Sergio Moro enfrenta ação que ameaça seu mandato no senado

Investigação por abuso de poder e uso indevido de recursos pode tornar o senador inelegível por oito anos

Por Plox

12/10/2023 21h24 - Atualizado há 9 meses

O ex-ministro Sergio Moro, atualmente senador pelo União-PR, é o foco de uma ação de investigação judicial eleitoral (Aije), que se desdobrará em um depoimento agendado para o dia 16 de novembro pelo Tribunal Regional Eleitoral do Paraná (TRE-PR).
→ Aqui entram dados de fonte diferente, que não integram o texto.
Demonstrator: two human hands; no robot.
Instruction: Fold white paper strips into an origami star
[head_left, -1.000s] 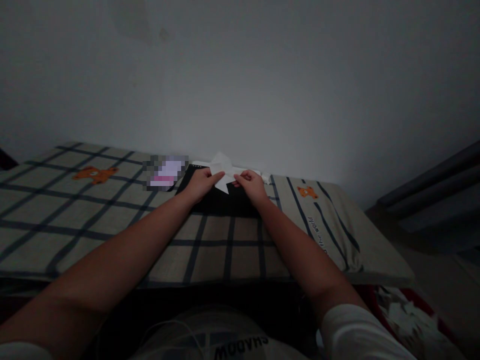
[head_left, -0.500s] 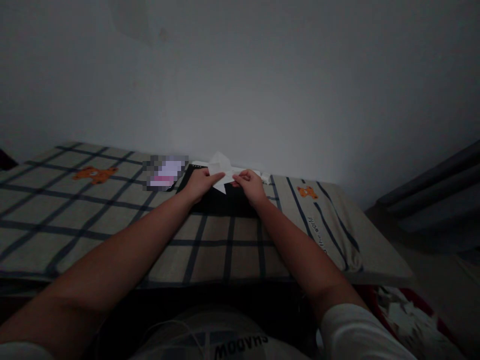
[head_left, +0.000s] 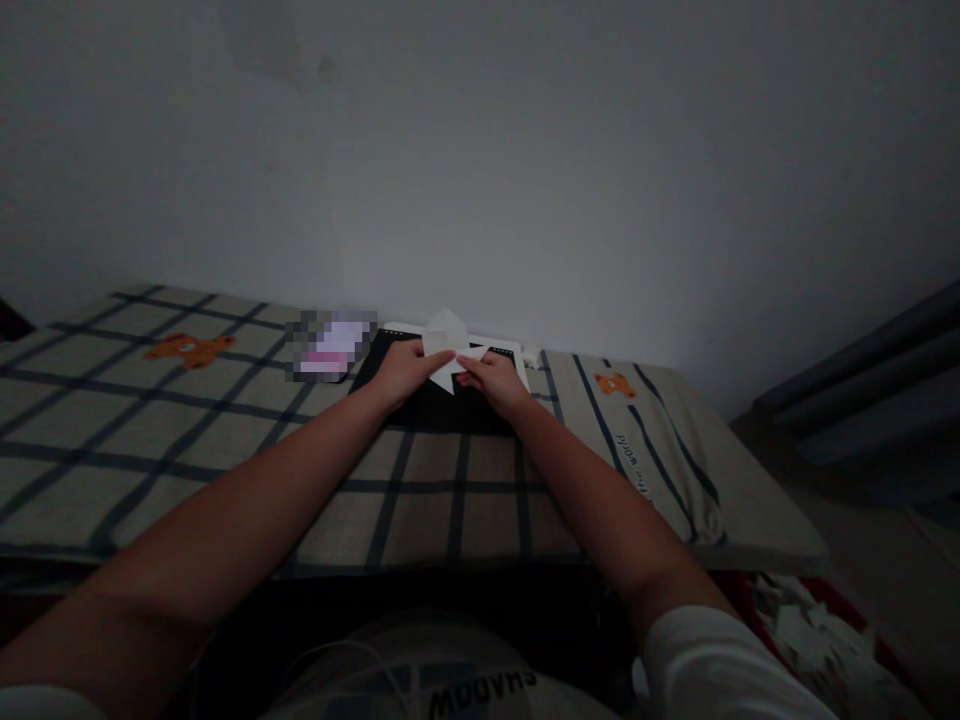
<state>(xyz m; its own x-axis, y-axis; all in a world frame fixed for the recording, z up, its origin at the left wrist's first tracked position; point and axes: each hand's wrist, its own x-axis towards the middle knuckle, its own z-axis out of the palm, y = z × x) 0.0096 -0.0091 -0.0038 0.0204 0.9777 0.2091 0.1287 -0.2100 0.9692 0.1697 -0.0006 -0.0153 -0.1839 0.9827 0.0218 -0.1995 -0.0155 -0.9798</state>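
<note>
A folded piece of white paper (head_left: 445,335) with several pointed flaps is held between both hands above a black notebook or pad (head_left: 420,412). My left hand (head_left: 405,374) is closed on the paper's left side, its thumb lying across the front. My right hand (head_left: 495,381) pinches the paper near its middle, where the two thumbs almost meet. Fingers behind the paper are mostly hidden. White sheets (head_left: 517,352) show along the far edge of the black pad.
The checked cloth (head_left: 330,500) covers a table against a grey wall (head_left: 480,180). A blurred phone-like object (head_left: 334,345) lies left of the pad. At lower right, a red bin (head_left: 757,610) holds scraps of paper. A grey curtain (head_left: 870,400) hangs at the right.
My right hand has moved slightly left and closer to my left thumb. The paper has shifted a little to the right, and a flap now points right over the right fingers.
</note>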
A investigação, incitada pelo Partido Liberal (PL) e pela coalizão Federação Brasil da Esperança (integrada por PT, PCdoB e PV), examina acusações de abuso de poder econômico e político, além do uso impróprio de meios de comunicação durante a campanha eleitoral de 2022. As consequências dessa averiguação podem ser desde a cassação de seu mandato como senador até a declaração de inelegibilidade por uma janela de oito anos.

 

 

Foto: Cleia Viana / Câmara dos Deputados

Do Presidente ao Senado

Os partidos autorizando a ação argumentam que Moro estrategicamente utilizou sua candidatura à presidência para ganhar visibilidade e, consequentemente, desviar a candidatura para o Senado, um cargo com "menor circunscrição e teto de gastos vinte vezes menor", segundo o texto original. Alegam que, com essa manobra, ele carregou consigo benefícios e vantagens acumuladas de maneira indevida, prejudicando a igualdade de condições entre os concorrentes pelo cargo senatorial no Paraná. Além de Moro, seus suplentes, Luis Felipe Cunha e Ricardo Augusto Guerra, também foram chamados para testemunhar via videoconferência no horário previamente definido.

 

Além do Teto de Gastos

A acusação também sugere que Moro ultrapassou o teto de gastos da pré-campanha, um indício de abuso de poder econômico. A contratação da agência de marketing D7 Comunicação Ltda., por exemplo, custou R$ 2.000.000,00, valor que corresponde a mais de 40% do teto de gastos da eleição à qual ele concorreu. Há, ainda, uma "fundada suspeita" de caixa dois nas contratações feitas pela equipe de campanha de Moro e na alteração de sua candidatura, conforme destacado pelos partidos no pedido.

 

Resposta do Acusado

Em resposta, Sergio Moro se defende nas redes sociais alegando que as acusações de estouro no teto de gastos são infundadas. "Esses valores estavam inicialmente previstos para a possível campanha presidencial que não houve, então, por óbvio, inexistem", afirmou o senador. A assessoria de Moro emitiu uma nota ao Correio, considerando a investigação como um "andamento normal do processo" e ressaltando que o senador recebeu a notícia com "respeito e serenidade".